Melissa James is Vice Chairman and Chief Risk Officer of Lending for Morgan Stanley Global Capital Markets. She provides risk management oversight and capital planning for all Global Capital Market lending businesses. James has held a number of leadership positions at Morgan Stanley, including Global Head of the Loan Products Group, where she managed a book of corporate loan commitments. She also chaired the firm’s Capital Commitment Committee and before that, was responsible for managing relationships with some of the firm’s largest industrial clients.
A guiding presence at Morgan Stanley for over 25 years, James has been recognized by Black Enterprise Magazine as one of the “Top 75 Most Powerful Blacks on Wall Street,” as well as one of the “50 Most Powerful Women in Corporate America.”
She holds a bachelor’s degree in Economics from Yale University and a Master of Business Administration from Harvard Business School.
My team helps manage risk and build relationships. We’re involved, not only in managing the capital and liquidity resources of the firm and in overseeing our ongoing lending capabilities, but also increasing connectivity with the firm’s most important clients. I personally do a lot of relationship building: Strengthening our ties with current clients, as well as forging new ones with businesses across all industries, for private and public companies, and for all product needs.
I’ve invested a tremendous amount of time in developing our lending business, starting when lending was a nascent business line. We established a bank loan business back in 2001, and I was there at its inception and oversaw much of its growth. I was one of the architects of our lending joint venture with Bank of Tokyo-Mitsubishi UFJ that was formed in 2009 to leverage our strategic partnership and further strengthen our combined capabilities. I’m very proud of the fact that we built and sustained this critically important business through the various credit and market cycles.
Without question, the people. During my time at the firm, I’ve had the privilege of meeting and working with some of the brightest and most inspiring colleagues in banking. Everyone has diverse perspectives and backgrounds, but we all share a commitment to hard work and overall excellence.
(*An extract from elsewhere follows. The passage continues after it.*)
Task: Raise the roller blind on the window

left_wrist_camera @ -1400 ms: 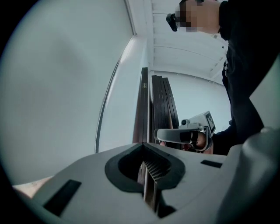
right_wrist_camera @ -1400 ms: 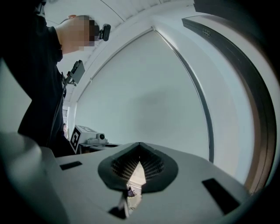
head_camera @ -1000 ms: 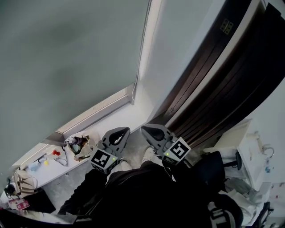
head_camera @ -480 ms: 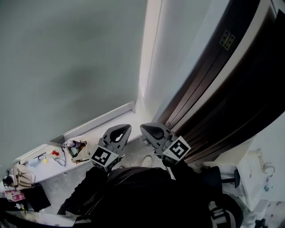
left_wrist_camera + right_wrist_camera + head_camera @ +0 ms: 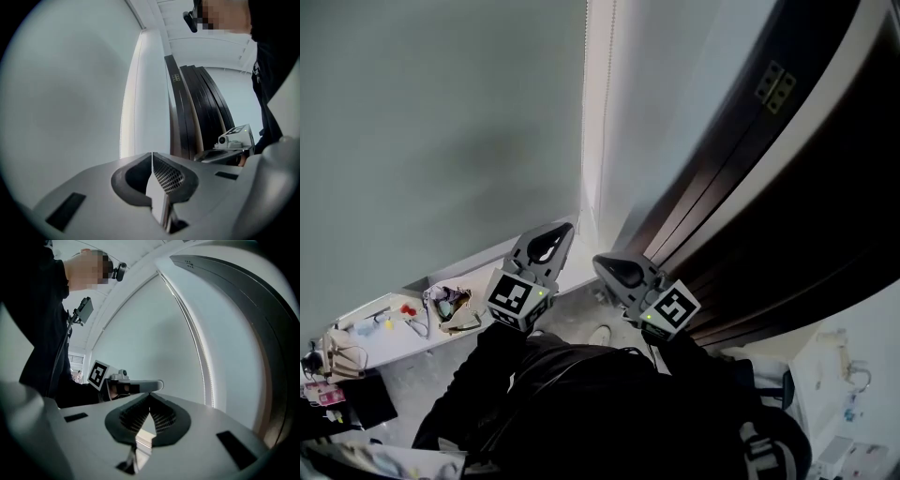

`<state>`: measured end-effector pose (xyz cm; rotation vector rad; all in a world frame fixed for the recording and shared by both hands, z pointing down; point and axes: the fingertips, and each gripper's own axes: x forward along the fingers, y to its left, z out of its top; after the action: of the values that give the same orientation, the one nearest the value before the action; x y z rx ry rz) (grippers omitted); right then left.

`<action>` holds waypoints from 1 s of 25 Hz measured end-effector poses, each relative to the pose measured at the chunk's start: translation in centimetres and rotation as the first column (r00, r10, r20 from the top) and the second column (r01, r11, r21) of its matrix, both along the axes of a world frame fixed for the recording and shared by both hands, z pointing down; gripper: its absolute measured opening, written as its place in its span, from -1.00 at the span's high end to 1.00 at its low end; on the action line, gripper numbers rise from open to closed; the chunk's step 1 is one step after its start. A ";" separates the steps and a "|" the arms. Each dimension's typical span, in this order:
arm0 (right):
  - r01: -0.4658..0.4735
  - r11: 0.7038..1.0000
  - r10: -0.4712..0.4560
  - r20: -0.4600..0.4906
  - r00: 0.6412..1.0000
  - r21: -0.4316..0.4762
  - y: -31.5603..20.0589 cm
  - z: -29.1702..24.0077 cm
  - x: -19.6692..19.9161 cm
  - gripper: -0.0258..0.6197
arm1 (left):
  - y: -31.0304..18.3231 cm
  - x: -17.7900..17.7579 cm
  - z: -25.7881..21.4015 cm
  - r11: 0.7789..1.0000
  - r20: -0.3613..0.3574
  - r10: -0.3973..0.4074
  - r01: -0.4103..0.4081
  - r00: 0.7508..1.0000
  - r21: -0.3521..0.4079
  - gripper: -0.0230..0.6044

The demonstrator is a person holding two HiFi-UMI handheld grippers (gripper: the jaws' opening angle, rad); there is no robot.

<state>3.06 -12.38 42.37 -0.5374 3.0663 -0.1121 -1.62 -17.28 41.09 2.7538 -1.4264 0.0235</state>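
The grey-green roller blind [image 5: 441, 122] hangs down over the window and fills the left of the head view. Its thin bead chain [image 5: 604, 103] runs down the white frame strip [image 5: 592, 141] at the blind's right edge. My left gripper [image 5: 563, 230] is shut and empty, held level, its tip just below and left of the chain's lower end. My right gripper [image 5: 599, 263] is shut and empty too, a little right of it. The left gripper view shows the blind [image 5: 65, 93], the chain [image 5: 134, 103] and shut jaws [image 5: 152, 155]. The right gripper view shows the chain [image 5: 202, 362] and shut jaws [image 5: 150, 395].
A dark wooden door [image 5: 769, 187] with a hinge [image 5: 775, 84] stands right of the frame. The white windowsill [image 5: 389, 342] below the blind carries a bag [image 5: 450, 305] and small items. A white shoe [image 5: 598, 335] shows on the floor. Furniture [image 5: 848, 394] fills the bottom right.
Both grippers have moved closer to the window, the left one more and slightly upward, toward the chain's lower end. The head view has swung so the blind's edge stands more upright.
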 end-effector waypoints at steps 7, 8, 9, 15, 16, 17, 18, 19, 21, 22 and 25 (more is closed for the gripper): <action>-0.048 0.999 0.048 -0.009 0.999 -0.016 -1.4 0.1 -1.0 0.90 | -6.1 -0.3 -1.8 0.998 0.010 0.056 -0.056 0.998 -0.005 0.57; -0.064 0.998 0.064 -0.008 0.998 -0.014 -1.7 0.1 -1.2 0.90 | -7.0 -0.4 -2.2 0.998 0.016 0.068 -0.068 0.998 0.003 0.53; -0.082 0.997 0.082 -0.011 0.997 -0.013 -2.0 0.2 -1.2 0.90 | -7.9 -0.4 -2.6 0.997 0.020 0.077 -0.077 0.997 0.013 0.53; -0.171 0.985 0.171 -0.002 0.985 -0.025 -3.3 0.6 -1.5 0.90 | -13.0 -0.1 -5.0 0.992 0.006 0.116 -0.116 0.993 0.051 0.45; -0.180 0.983 0.180 -0.013 0.984 -0.023 -3.4 0.7 -1.5 0.90 | -13.7 0.0 -5.2 0.991 -0.001 0.123 -0.123 0.992 0.047 0.38; -0.191 0.981 0.190 -0.024 0.981 -0.023 -3.6 0.9 -1.4 0.90 | -14.4 0.1 -5.4 0.990 -0.009 0.133 -0.132 0.991 0.041 0.34; -0.201 0.979 0.201 -0.030 0.979 -0.026 -3.8 1.0 -1.3 0.90 | -15.1 0.4 -5.4 0.989 -0.017 0.145 -0.144 0.989 0.033 0.31; -0.212 0.977 0.211 -0.033 0.977 -0.029 -4.0 1.1 -1.1 0.90 | -15.6 0.8 -5.4 0.987 -0.023 0.157 -0.156 0.987 0.025 0.31; -0.230 0.973 0.229 -0.033 0.973 -0.036 -4.4 1.4 -0.6 0.90 | -16.5 1.4 -5.3 0.985 -0.019 0.170 -0.170 0.985 0.018 0.31; -0.238 0.970 0.237 -0.031 0.971 -0.036 -4.6 1.5 -0.4 0.90 | -17.0 1.5 -5.3 0.985 -0.016 0.169 -0.169 0.985 0.019 0.31; -0.258 0.966 0.257 -0.034 0.966 -0.029 -5.0 1.3 0.0 0.90 | -18.1 1.8 -5.2 0.985 -0.015 0.170 -0.170 0.985 0.023 0.31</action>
<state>3.03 -17.41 43.70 -0.9407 2.9929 -0.1496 0.15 -35.35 35.86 2.8777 -1.1910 -0.0094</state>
This permeates Morgan Stanley at all levels, but it’s always so gratifying to see it among interns and first-year analysts. They’re very enthusiastic and full of ideas, and I like to think that it’s the surrounding environment of top-flight people that stimulates their creativity.
Among senior people, what sticks out most in my mind was how during the global financial crisis, everyone came together to make sure that the firm was steady enough to ride out the storm. In retrospect, this really put Morgan Stanley on solid footing to withstand future periods of instability and solidified our reputation as a premier global investment bank.
As a senior banker, I feel my role now is really to work with banking teams to help provide access to those businesses that need capital, as well as establish additional connectivity. The more touch points we have with our clients over time, the better we’ll be able to serve their needs. An example of this is the Financial Decisions Makers Conference that my team established for Chief Financial Officers and Treasurers of some of our largest clients.
In terms of mentorship, I believe that helping people develop is an ongoing process. Strong leaders are never just born—they’re made and cultivated over time. Helping colleagues grow professionally, often by giving them stretch assignments—i.e., those that will really make them go outside their comfort zone and broaden their skills—are key. There’s been a lot of research on this that indicates that women and minorities particularly benefit from these types of assignments, which makes perfect sense. These tasks often make them more visible and allow them to expand their network, which is always critical in building relationships, access and opportunity.
For a global institution, long-term excellence results from firm leaders who have learned from and incorporated our best practices into present-day management, to build on our established culture of success. As part of that effort, I want to remain accessible to other bankers to further our book of business, and to the next generation of talent to show how it was possible for me, an African-American and a woman, to be part of the team that took that culture even further, making it more diverse, inclusive and relevant for generations to come.